I was running yesno example on espnet, but i got this error.
stage -1: Data Download
stage 0: Data preparation
Preparing train and test data
stage 1: Feature Generation
steps/make_fbank_pitch.sh --nj 1 --write_utt2num_frames true data/train_yesno exp/make_fbank/train_yesno fbank
steps/make_fbank_pitch.sh: moving data/train_yesno/feats.scp to data/train_yesno/.backup
utils/validate_data_dir.sh: WARNING: you have only one speaker. This probably a bad idea.
Search for the word 'bold' in
http://kaldi-asr.org/doc/data_prep.html for more information.
utils/validate_data_dir.sh: Successfully validated data-directory data/train_yesno
steps/make_fbank_pitch.sh: [info]: no segments file exists: assuming wav.scp indexed by utterance.
steps/make_fbank_pitch.sh: Succeeded creating filterbank and pitch features for train_yesno
fix_data_dir.sh: kept all 31 utterances.
fix_data_dir.sh: old files are kept in data/train_yesno/.backup
steps/compute_cmvn_stats.sh data/train_yesno exp/make_fbank/train_yesno fbank
Succeeded creating CMVN stats for train_yesno
steps/make_fbank_pitch.sh --nj 1 --write_utt2num_frames true data/test_yesno exp/make_fbank/test_yesno fbank
utils/validate_data_dir.sh: WARNING: you have only one speaker.
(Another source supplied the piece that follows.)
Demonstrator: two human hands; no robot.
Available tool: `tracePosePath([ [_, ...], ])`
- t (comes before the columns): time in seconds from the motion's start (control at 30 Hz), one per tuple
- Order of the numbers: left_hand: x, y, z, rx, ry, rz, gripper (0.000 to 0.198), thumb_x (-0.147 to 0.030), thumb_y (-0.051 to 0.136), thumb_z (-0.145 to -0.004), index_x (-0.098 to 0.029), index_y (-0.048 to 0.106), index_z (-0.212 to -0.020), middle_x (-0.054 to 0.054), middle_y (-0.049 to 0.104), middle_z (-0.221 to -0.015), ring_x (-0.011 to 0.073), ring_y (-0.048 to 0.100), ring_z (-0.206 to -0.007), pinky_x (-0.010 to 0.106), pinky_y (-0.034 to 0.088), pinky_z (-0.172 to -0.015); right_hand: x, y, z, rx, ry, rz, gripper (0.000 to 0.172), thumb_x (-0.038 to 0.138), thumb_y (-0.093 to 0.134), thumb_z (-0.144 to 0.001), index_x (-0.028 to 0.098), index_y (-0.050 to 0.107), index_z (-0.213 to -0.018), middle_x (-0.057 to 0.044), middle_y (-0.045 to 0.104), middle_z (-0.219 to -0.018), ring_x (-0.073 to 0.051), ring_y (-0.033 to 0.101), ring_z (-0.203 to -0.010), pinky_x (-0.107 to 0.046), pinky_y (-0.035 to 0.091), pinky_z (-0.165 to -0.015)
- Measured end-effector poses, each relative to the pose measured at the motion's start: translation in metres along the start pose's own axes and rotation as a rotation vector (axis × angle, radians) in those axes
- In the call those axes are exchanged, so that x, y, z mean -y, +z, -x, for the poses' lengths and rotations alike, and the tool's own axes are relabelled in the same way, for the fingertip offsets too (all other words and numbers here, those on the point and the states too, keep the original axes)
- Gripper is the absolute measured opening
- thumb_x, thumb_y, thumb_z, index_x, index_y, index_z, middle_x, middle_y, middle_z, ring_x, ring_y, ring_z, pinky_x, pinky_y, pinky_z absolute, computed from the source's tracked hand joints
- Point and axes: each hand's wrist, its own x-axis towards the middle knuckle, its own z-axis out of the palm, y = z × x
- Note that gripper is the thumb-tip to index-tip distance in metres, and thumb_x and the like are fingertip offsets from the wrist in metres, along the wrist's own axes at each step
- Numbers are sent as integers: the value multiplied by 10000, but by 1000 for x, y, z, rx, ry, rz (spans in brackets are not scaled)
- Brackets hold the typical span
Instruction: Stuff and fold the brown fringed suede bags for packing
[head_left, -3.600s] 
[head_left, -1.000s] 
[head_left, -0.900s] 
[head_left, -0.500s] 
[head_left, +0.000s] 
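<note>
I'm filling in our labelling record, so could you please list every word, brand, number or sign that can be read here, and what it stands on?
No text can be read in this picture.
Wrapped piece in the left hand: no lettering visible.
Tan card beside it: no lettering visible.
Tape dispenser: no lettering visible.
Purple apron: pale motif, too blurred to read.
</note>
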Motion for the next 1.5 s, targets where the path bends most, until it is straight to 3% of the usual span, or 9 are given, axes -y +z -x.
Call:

This probably a bad idea.
Search for the word 'bold' in
http://kaldi-asr.org/doc/data_prep.html for more information.
utils/validate_data_dir.sh: Error: in data/test_yesno, utterance-ids extracted from utt2spk and utt2dur file
utils/validate_data_dir.sh: differ, partial diff is:
--- /tmp/kaldi.aAyz/utts 2022-08-16 22:43:18.654183147 +0800
+++ /tmp/kaldi.aAyz/utts.utt2dur 2022-08-16 22:43:18.686182895 +0800
@@ -29,3 +29 @@
1_1_1_1_1_1_1_1
-README
-README~
...
[Lengths are /tmp/kaldi.aAyz/utts=31 versus /tmp/kaldi.aAyz/utts.utt2dur=29]